Fixes and improvements for distributed mode

iduartgomez commented 4 years ago

[x] The configuration is now handled via env vars and config files entirely, no more passing through arguments. This frees the CLI args for user provided args in case they want to use clap or any parsers and does not collide with cargo itself.
[x] The config if propagated to the workers properly through a config file and loaded on the fly. Bonus: the same can be done in the master so persistence of configuration should be easy to implement (probably can be merged witht he hosts.conf file).
[x] Fixed/improved distributed mode where asynchronous reading/writing from the socket traffic from/to driver/executor was not being handled properly (now is done thought the correct read_exact method and pointing the right msg size at both ends so communication between both ends is robust).
[x] Fixing the disabled unit test in the executor (should be rather easy now with the other fix in place).
[x] Adding the missing featured to graceful shutdown workers on failure or job ending (and finding out why is not shutting down properly).

There are a couple changes still I want to make:

[ ] There still is a bug with shuffle manager async version where shuffle jobs are not working properly

iduartgomez commented 4 years ago

Note to self, check again if with new knowledge and setup i can make the capnp bufreader aproach work so we don't require to dump on an intermediate vec (or read a bit more abotu the capnp library to find out if we can find out serialized size easily, this too would suffice).

If everything fails switching back to vanilla streams is a possibility.

iduartgomez commented 4 years ago

Almost done with this, this is better that what is currently is in master (which is broken) so it could be merged (still need to investigate what is in the shuffle issues though).
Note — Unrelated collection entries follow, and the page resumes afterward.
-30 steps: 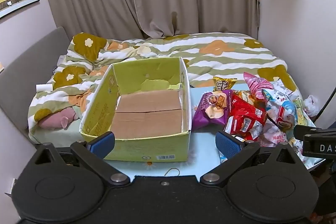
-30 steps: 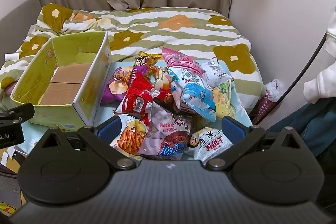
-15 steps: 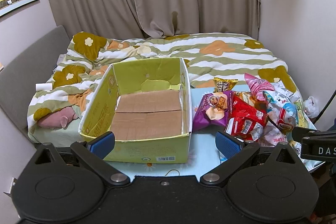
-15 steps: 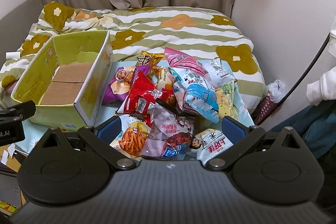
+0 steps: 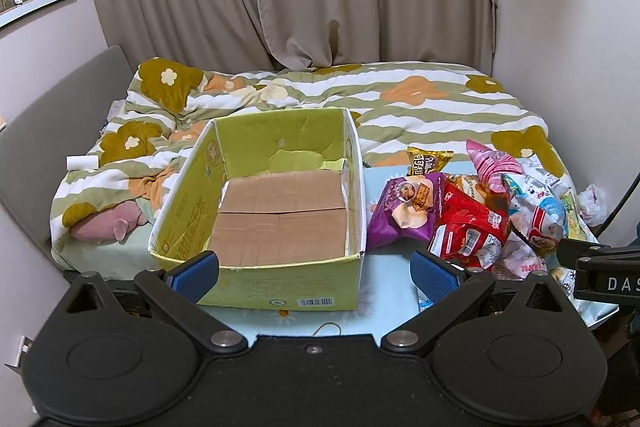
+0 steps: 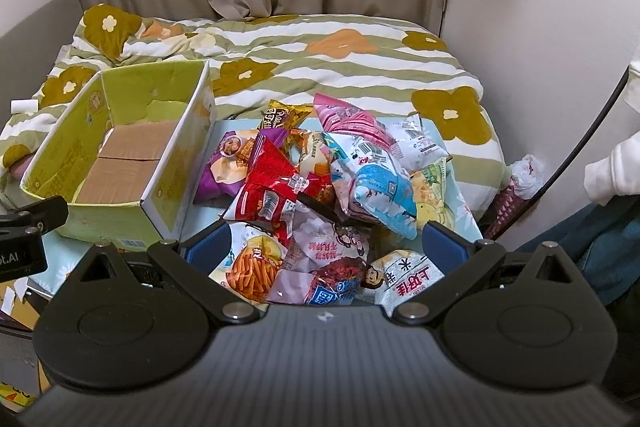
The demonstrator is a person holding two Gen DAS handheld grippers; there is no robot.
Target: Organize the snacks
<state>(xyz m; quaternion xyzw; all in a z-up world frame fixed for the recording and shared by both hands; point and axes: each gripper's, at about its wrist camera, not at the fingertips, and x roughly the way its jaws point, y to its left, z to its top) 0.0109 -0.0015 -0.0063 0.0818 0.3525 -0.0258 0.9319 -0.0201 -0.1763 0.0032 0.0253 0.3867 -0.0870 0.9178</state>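
Observation:
An open green cardboard box (image 5: 280, 279) with a bare brown floor stands on a light blue table (image 5: 392, 287); it also shows in the right wrist view (image 6: 168, 195). A pile of snack bags lies to its right, with a purple bag (image 5: 404, 211), a red bag (image 5: 468, 231) and a blue-white bag (image 6: 380, 195). My left gripper (image 5: 314, 273) is open and empty in front of the box. My right gripper (image 6: 326, 243) is open and empty above the near bags: an orange-sticks bag (image 6: 252, 267) and a pale purple bag (image 6: 328, 255).
Behind the table is a bed with a green striped flower quilt (image 5: 400, 99), curtains and walls beyond. A pink plush (image 5: 108, 227) lies at the bed's left edge. A person's white sleeve (image 6: 616, 167) and a black cable are at the right.
Both grippers have risen or drawn back a little, so the box and bags sit slightly lower in view. Nothing was taken hold of.

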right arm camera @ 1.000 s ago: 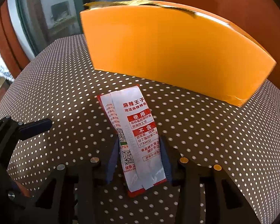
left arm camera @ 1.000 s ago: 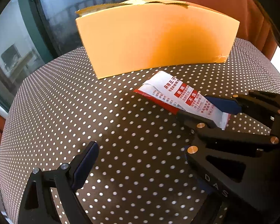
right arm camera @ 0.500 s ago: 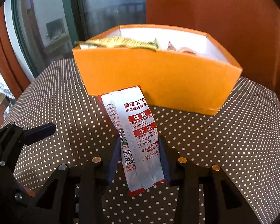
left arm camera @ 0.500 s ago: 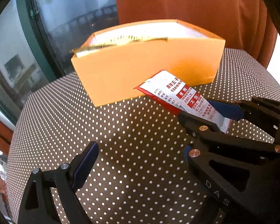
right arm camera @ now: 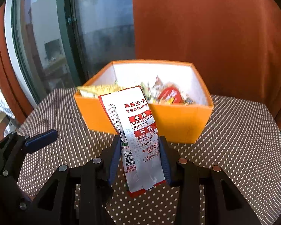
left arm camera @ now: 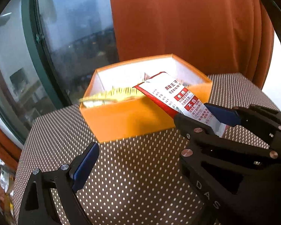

Also after last changes the executor tests kind broke so will look into it tomorrow. Aside of that, is working fine in distributed mode now.

p.s: Now deserializes directly the capnp_msg, there is no need for intermediate allocation really :)

iduartgomez commented 4 years ago

So, the problem with the shuffle tasks (or at least the one I found so far) is not limited to this version, is just an artifact of not running the whole application (scheduler included) in every worker (which is the correct behaviour).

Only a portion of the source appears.